### [Task brief]
Please reproduce the listing word for word. Pictures stay out.

= Beginning of Section =

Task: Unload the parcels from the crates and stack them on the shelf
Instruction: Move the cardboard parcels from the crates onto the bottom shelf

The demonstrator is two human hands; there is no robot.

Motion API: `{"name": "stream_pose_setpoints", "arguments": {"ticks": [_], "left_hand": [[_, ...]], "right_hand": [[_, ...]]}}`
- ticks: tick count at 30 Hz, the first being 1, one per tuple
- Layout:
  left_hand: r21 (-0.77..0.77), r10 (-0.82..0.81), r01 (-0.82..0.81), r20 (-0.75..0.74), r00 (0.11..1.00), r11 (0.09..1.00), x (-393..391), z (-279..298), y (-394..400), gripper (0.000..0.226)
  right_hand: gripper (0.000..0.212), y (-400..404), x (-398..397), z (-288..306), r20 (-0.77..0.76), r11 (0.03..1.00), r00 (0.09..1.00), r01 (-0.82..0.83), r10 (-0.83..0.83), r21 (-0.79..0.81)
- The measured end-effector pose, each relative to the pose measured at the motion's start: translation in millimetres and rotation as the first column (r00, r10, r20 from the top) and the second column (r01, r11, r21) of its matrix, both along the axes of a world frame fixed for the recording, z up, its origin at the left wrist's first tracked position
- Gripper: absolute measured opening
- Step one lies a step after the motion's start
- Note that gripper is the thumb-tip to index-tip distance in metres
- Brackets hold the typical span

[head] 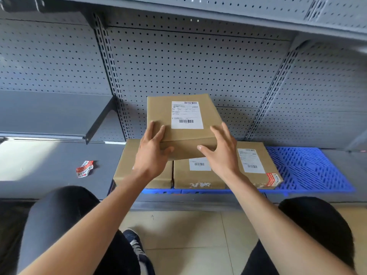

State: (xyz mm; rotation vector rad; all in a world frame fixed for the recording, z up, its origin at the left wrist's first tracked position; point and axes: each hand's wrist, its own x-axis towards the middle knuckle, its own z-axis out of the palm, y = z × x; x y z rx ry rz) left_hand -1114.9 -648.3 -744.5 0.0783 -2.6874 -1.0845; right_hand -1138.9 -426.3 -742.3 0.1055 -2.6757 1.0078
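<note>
Beige floor tiles fill the bottom of my view, with my two dark-trousered knees bent on either side and a navy sneaker between them. Past the knees, both bare forearms reach toward the top parcel, a brown cardboard box with a white shipping label on its upper face. My left hand grasps its near left corner, fingers laid on the top and thumb curled against the front side; my right hand grasps the near right corner the same way, fingers spread over the top edge and thumb on the front. Under that parcel sit three more brown boxes side by side: a left box, a middle box and a right box with a red-and-white sticker on its near corner. These three rest on a blue plastic grid mat that extends to the right of the top parcel on the grey bottom shelf. Left of the parcel, a crumpled red-and-white sticker scrap lies on that shelf. Behind the parcel rises the grey pegboard back panel, with an upper shelf overhead.
</note>
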Motion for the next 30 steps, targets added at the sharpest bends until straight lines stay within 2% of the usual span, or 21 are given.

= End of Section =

### [Output below]
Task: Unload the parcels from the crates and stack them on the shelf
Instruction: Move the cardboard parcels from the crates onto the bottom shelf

The demonstrator is two human hands; there is no robot.

Motion API: `{"name": "stream_pose_setpoints", "arguments": {"ticks": [_], "left_hand": [[_, ...]], "right_hand": [[_, ...]]}}`
- ticks: tick count at 30 Hz, the first being 1, one per tuple
- Layout:
  left_hand: r21 (-0.77..0.77), r10 (-0.82..0.81), r01 (-0.82..0.81), r20 (-0.75..0.74), r00 (0.11..1.00), r11 (0.09..1.00), x (-393..391), z (-279..298), y (-394..400), gripper (0.000..0.226)
  right_hand: gripper (0.000..0.212), y (-400..404), x (-398..397), z (-288..306), r20 (-0.77..0.76), r11 (0.03..1.00), r00 (0.09..1.00), r01 (-0.82..0.83), r10 (-0.83..0.83), r21 (-0.79..0.81)
- The measured end-effector pose, each relative to the pose measured at the motion's start: translation in millimetres and rotation as the first column (r00, r10, r20 from the top) and the second column (r01, r11, r21) of its matrix, both along the axes of a world frame fixed for the recording, z up, its origin at the left wrist's first tracked position
- Gripper: absolute measured opening
- Step one lies a step after the motion's start
- Note that gripper is the thumb-tip to index-tip distance in metres
- Brackets hold the typical span

[head] 

State: (xyz mm; rotation vector rad; all in a world frame fixed for the recording, z up, its origin at the left wrist's first tracked position; point and axes: each hand's wrist, its own x-axis towards the middle knuckle, its own z-axis out of the palm, y = z × x; x y z rx ry rz) left_hand -1114.9 -648.3 -744.5 0.0783 -2.6874 -1.0845; right_hand -1138.9 -426.3 -742.3 0.1055 -2.6757 1.0078
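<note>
Beige floor tiles fill the bottom of my view, with my two dark-trousered knees bent on either side and a navy sneaker between them. Past the knees, both bare forearms reach toward the top parcel, a brown cardboard box with a white shipping label on its upper face. My left hand grasps its near left corner, fingers laid on the top and thumb curled against the front side; my right hand grasps the near right corner the same way, fingers spread over the top edge and thumb on the front. Under that parcel sit three more brown boxes side by side: a left box, a middle box and a right box with a red-and-white sticker on its near corner. These three rest on a blue plastic grid mat that extends to the right of the top parcel on the grey bottom shelf. Left of the parcel, a crumpled red-and-white sticker scrap lies on that shelf. Behind the parcel rises the grey pegboard back panel, with an upper shelf overhead.
</note>
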Motion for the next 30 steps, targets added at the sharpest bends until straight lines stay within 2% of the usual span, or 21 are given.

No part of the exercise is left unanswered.